Le grand cormoran (Phalacrocorax carbo), avec son allure sombre et imposante, est un oiseau qui multiplie les paradoxes biologiques. Il est un chasseur sous-marin d’une efficacité redoutable, mais c’est son succès dans l’eau qui lui impose les plus grandes contraintes à l’air libre. Son secret réside dans un plumage étonnant : contrairement à la plupart des oiseaux aquatiques, il est semi-perméable. Ce trait lui permet de se gorger d’eau et, par conséquent, d’éliminer l’air emprisonné dans ses plumes. Moins flottant, l’oiseau peut alors plonger profondément et poursuivre ses proies sans effort excessif, utilisant ses grandes pattes palmées, positionnées très en arrière, comme de puissants propulseurs. Cependant, cette adaptation a un prix. Alourdi et froid après la pêche, le cormoran devient un piètre aviateur.

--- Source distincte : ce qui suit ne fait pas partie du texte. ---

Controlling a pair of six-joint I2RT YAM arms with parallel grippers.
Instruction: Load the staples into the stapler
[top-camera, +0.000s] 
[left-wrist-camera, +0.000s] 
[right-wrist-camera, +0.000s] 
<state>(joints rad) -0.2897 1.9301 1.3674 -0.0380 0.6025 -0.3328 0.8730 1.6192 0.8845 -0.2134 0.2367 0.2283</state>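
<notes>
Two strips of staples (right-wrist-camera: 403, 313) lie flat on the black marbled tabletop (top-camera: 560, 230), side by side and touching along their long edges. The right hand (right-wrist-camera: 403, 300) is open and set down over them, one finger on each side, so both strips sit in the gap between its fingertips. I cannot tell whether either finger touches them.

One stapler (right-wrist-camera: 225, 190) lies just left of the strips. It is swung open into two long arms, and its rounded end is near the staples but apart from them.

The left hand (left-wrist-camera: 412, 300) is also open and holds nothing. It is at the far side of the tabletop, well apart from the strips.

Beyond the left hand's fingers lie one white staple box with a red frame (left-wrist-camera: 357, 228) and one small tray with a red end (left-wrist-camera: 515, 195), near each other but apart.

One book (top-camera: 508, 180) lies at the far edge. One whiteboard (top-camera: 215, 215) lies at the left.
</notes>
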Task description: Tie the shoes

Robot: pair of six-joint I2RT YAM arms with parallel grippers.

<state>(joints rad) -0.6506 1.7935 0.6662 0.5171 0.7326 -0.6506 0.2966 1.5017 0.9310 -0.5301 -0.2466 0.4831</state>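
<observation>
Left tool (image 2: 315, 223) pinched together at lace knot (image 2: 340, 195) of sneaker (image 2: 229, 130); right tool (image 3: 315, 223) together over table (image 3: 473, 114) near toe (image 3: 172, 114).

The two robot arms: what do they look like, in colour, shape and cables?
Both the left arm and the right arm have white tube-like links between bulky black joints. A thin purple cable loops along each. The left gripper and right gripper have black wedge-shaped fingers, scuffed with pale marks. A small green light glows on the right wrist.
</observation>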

Son décollage est un moment laborieux où il doit « courir » sur l’eau, les ailes battantes, pour prendre l’élan nécessaire. Pour retrouver sa portance et sa chaleur corporelle, il est contraint d’adopter la posture de séchage iconique : immobile sur un perchoir, les ailes largement déployées, offrant au soleil et au vent sa surface maximale. Cette nécessité vitale le rend vulnérable, mais c’est le compromis qu’il doit accepter pour régner en maître dans les profondeurs.